## EXERCISE REQUIREMENTS
From the listing below, output only the lines starting at the line that has "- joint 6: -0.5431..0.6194" and ending at the line that has "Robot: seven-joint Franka", exactly as they appear, ends included.
====
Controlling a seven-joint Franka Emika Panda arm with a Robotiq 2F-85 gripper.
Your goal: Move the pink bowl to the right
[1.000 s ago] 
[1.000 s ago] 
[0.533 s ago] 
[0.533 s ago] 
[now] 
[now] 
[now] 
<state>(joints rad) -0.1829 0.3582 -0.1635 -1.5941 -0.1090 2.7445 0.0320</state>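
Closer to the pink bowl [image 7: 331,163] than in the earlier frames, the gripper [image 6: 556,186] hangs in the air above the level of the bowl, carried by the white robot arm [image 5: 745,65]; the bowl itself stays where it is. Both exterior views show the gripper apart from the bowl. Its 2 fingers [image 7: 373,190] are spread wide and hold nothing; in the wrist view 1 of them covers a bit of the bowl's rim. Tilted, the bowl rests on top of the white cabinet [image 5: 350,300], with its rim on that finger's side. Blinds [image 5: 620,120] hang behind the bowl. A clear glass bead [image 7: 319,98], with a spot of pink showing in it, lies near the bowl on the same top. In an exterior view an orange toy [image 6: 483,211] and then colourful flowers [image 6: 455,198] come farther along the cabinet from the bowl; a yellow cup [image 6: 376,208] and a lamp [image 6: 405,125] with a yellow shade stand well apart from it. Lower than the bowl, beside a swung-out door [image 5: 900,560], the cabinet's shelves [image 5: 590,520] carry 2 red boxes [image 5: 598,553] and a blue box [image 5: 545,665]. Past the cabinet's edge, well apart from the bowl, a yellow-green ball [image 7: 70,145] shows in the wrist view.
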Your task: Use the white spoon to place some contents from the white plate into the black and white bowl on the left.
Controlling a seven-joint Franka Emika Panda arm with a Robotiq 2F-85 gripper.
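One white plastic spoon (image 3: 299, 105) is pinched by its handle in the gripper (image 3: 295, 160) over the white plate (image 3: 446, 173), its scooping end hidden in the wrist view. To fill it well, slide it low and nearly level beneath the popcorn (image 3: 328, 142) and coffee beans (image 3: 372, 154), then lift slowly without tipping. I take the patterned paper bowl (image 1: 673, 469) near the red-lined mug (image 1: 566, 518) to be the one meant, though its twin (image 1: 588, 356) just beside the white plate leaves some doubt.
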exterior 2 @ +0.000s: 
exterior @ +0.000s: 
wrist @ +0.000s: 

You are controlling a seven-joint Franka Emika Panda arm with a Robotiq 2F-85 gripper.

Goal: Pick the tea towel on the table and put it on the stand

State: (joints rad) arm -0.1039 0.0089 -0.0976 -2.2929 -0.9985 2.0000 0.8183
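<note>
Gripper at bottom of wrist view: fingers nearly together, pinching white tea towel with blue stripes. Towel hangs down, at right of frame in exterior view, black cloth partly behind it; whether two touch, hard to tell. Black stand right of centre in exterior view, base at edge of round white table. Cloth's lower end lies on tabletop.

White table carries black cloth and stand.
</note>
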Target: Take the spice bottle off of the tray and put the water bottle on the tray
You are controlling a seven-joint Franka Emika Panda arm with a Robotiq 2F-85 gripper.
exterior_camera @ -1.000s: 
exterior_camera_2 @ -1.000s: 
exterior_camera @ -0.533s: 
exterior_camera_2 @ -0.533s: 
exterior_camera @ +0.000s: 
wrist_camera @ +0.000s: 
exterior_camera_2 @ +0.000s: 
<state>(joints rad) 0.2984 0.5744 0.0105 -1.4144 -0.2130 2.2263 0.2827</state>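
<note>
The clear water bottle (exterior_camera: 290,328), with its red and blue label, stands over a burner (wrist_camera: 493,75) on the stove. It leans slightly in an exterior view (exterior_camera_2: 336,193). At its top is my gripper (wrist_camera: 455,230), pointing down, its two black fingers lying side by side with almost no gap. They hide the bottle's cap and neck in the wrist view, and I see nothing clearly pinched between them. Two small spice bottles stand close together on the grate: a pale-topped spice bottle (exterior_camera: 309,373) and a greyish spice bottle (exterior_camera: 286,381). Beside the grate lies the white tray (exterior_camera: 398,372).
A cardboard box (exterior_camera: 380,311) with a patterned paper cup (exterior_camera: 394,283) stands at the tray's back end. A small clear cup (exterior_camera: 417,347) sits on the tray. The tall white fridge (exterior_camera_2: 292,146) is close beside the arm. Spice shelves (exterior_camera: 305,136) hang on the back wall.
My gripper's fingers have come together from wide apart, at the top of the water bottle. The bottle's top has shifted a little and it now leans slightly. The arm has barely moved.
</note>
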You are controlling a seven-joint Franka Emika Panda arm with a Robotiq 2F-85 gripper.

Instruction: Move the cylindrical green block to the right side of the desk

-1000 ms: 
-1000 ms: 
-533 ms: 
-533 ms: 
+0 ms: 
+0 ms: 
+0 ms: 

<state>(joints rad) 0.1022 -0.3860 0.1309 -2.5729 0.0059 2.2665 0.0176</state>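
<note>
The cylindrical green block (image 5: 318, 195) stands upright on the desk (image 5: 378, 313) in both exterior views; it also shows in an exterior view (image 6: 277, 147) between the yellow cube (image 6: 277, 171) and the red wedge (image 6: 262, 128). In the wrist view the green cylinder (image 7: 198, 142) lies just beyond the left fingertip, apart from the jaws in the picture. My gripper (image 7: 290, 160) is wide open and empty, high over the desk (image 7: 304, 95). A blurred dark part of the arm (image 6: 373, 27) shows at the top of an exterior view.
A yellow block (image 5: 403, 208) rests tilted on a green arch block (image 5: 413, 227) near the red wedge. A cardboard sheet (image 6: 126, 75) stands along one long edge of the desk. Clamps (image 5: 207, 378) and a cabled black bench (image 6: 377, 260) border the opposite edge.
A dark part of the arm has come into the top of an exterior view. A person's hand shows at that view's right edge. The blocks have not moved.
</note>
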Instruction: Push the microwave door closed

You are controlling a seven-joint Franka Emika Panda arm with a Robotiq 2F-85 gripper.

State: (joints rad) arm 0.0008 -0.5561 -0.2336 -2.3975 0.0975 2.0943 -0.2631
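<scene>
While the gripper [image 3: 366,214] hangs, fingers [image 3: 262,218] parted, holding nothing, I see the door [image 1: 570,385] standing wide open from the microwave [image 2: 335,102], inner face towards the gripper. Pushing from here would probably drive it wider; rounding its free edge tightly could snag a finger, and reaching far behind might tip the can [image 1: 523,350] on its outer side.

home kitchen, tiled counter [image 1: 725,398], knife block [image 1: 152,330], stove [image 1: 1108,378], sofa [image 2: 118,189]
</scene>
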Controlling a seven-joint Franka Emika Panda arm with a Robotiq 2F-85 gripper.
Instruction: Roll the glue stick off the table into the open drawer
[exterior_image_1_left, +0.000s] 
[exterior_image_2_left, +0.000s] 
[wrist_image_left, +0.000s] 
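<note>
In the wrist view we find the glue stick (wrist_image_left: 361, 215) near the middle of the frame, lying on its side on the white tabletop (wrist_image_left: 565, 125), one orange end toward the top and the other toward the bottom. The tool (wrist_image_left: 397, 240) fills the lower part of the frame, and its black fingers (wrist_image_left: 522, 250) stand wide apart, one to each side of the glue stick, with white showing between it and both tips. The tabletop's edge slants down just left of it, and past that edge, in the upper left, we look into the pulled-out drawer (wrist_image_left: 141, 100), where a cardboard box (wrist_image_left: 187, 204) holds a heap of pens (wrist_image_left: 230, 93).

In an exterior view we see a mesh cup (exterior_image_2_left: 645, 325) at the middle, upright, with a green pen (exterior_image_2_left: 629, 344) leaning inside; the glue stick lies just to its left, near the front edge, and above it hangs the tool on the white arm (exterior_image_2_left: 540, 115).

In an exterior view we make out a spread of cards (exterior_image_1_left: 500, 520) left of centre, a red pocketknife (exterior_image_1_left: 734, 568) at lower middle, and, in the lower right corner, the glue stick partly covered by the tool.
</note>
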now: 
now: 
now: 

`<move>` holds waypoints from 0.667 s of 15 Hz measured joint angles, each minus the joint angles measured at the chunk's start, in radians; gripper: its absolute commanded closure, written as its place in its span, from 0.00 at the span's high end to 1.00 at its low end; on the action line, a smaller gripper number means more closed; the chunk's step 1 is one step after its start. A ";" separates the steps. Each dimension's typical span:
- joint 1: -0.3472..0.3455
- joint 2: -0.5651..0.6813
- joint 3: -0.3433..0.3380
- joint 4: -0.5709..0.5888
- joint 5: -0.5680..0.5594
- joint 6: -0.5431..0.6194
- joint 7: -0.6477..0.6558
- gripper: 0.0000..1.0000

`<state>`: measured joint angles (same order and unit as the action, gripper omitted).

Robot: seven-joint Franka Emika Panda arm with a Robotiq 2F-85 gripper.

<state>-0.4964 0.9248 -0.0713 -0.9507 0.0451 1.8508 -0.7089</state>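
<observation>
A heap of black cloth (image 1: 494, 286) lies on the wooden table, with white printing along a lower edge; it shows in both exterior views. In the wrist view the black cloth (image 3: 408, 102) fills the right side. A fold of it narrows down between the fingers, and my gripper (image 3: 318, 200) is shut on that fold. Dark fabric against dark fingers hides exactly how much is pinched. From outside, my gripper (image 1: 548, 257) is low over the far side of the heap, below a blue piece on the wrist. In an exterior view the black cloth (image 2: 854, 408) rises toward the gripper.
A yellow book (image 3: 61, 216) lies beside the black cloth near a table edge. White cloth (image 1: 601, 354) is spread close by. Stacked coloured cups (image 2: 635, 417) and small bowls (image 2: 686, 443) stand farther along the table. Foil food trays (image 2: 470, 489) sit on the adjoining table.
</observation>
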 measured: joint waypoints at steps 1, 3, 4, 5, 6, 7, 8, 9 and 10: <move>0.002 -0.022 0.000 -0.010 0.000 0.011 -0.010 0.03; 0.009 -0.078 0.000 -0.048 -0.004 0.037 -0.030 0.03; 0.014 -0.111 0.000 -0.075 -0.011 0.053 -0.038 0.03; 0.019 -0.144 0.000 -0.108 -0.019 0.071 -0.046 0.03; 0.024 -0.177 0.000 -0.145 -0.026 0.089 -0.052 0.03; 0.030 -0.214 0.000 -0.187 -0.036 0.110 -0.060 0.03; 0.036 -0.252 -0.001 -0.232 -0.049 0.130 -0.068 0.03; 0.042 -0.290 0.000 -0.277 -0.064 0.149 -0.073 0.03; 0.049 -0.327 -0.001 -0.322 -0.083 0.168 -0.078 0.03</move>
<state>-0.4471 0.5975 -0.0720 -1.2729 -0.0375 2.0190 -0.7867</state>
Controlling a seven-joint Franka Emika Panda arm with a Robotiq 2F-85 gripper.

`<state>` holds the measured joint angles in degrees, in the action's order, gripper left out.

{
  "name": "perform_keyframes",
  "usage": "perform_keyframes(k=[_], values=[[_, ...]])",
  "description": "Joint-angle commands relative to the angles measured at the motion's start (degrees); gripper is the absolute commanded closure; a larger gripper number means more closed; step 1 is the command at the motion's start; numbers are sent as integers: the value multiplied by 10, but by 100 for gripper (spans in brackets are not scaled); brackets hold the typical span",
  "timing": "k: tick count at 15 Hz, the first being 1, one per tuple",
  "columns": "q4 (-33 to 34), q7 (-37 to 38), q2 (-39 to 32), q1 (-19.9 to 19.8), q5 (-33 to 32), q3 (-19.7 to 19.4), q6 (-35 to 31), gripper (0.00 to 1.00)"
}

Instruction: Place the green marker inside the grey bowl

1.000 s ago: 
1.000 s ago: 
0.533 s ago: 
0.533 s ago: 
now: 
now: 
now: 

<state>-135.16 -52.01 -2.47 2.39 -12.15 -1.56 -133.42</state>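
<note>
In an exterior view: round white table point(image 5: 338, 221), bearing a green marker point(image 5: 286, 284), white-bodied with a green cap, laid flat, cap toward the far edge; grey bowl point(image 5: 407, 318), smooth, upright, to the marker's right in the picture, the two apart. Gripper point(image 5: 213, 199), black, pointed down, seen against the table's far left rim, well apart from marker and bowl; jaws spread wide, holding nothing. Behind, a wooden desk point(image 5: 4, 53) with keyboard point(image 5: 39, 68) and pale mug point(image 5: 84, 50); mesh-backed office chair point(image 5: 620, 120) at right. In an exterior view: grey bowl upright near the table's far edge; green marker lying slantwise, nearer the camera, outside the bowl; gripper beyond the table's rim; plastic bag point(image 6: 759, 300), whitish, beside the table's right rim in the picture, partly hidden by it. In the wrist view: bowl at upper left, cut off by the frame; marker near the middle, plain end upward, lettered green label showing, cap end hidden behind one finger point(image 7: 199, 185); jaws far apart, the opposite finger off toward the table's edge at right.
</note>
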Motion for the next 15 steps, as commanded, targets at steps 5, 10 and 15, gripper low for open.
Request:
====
## ANSWER BOX
- joint 6: -0.5431..0.6194
- joint 7: -0.6477..0.6558
- gripper: 0.0000..1.0000

`<state>`: measured joint angles (same order and unit as the action, gripper omitted).

Robot: seven-joint Franka Emika Panda arm with a Robotiq 2F-85 gripper.

The output for this exercise is now complete.